Saturday, December 27, 2008

#7 - Liana Millu's Smoke Over Birkenau
I cannot believe I did not know until last month of this brilliant translation (in 1991) by the novelist and short-story writer, Lynne Sharon Schwartz, of Millu's six essays on her experiences in Birkenau. You will cry, and you will be amazed at her elegance, in these astonishing stories which tell of the women who lived and suffered alongside her during her months at Birkenau in 1944. They are stories "of violence and tragedy, but also of resistance, of dreaming in the middle of a nightmare, and of the endurance of the human spirit." Primo Levi says that it is "one of the most powerful European testimonies to come form the women's lager at Auschwitz-Birkenau."
Book Recommendation #6
Clive Sinclair, in his True Tales of the Wild West, claims that the hybrid work he has written could be called "creative realism," but he prefers the term "dodgy nonfiction." Either way, it is so much fun! Two Jewish cousins from Luton, England, Saltzman and Peppercorn, wander the west trying to write it up.
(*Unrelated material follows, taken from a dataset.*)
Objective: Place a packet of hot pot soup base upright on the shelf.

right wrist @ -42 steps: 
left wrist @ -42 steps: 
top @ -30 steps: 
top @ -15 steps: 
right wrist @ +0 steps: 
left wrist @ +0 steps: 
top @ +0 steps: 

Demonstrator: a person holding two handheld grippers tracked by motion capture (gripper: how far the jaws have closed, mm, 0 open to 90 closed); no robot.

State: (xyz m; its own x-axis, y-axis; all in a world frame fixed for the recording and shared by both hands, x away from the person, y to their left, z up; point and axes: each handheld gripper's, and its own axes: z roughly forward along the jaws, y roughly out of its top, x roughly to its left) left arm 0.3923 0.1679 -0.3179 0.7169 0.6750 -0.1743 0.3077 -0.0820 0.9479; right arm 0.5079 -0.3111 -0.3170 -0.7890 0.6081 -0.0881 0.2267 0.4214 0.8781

Peppercorn is a photojournalist doing a piece on the Buffalo Roundup at Custer State Park in So Dakota, but that is just an excuse for trying to find his inner cowboy. Saltzman is an American Studies professor from the University of St Albans and his adventures are more startling and even more fun (if that is possible). Much of this "cannot put it down" book is packed with details about actors and movies and scenes in movies: did you know that Mrs Wyatt Earp was of German Jewish ancestry? The dime-novel cover says it all (as you will see when you are done) and this is a clever, funny, slanted take on America, pop culture and much much else.

Friday, June 6, 2008

#5 to Recommend

Those of your who were present for the discussion of the stories of Tevye and his daughters from the superb collection by the same name, heard me suggest that you now read THE ADVENTURES OF MOTTEL THE CANTOR'S SON, a hilarious Sholom Aleichem novel (his only one) about the Jewish immigrant experience from eastern Europe. And those of you who were not present will enjoy its comedy and its intelligence, both integrated into a little book you cannot put down. It may no longer be in print, but copies abound from used book sellers.

Friday, April 18, 2008

Book #4 to Recommend

Amy Bloom's Away is a literary triumph, despite the simplicity of a 1926 transcontinental shlep by an immigrant Jewish seamstress as the basis of the plot. You will not be able to put it down.

Tuesday, March 25, 2008

Book #3 to recommend

This one is really extraordinary: Ehud Havazelet, Bearing the Body. Some of you may know his exceptional short stories, but this is his first novel. It is rich and unforgettable on most every page.

Wednesday, January 16, 2008

I wish to recommend a second book: The Mascot by Mark Kurzen. You will not want to put it down.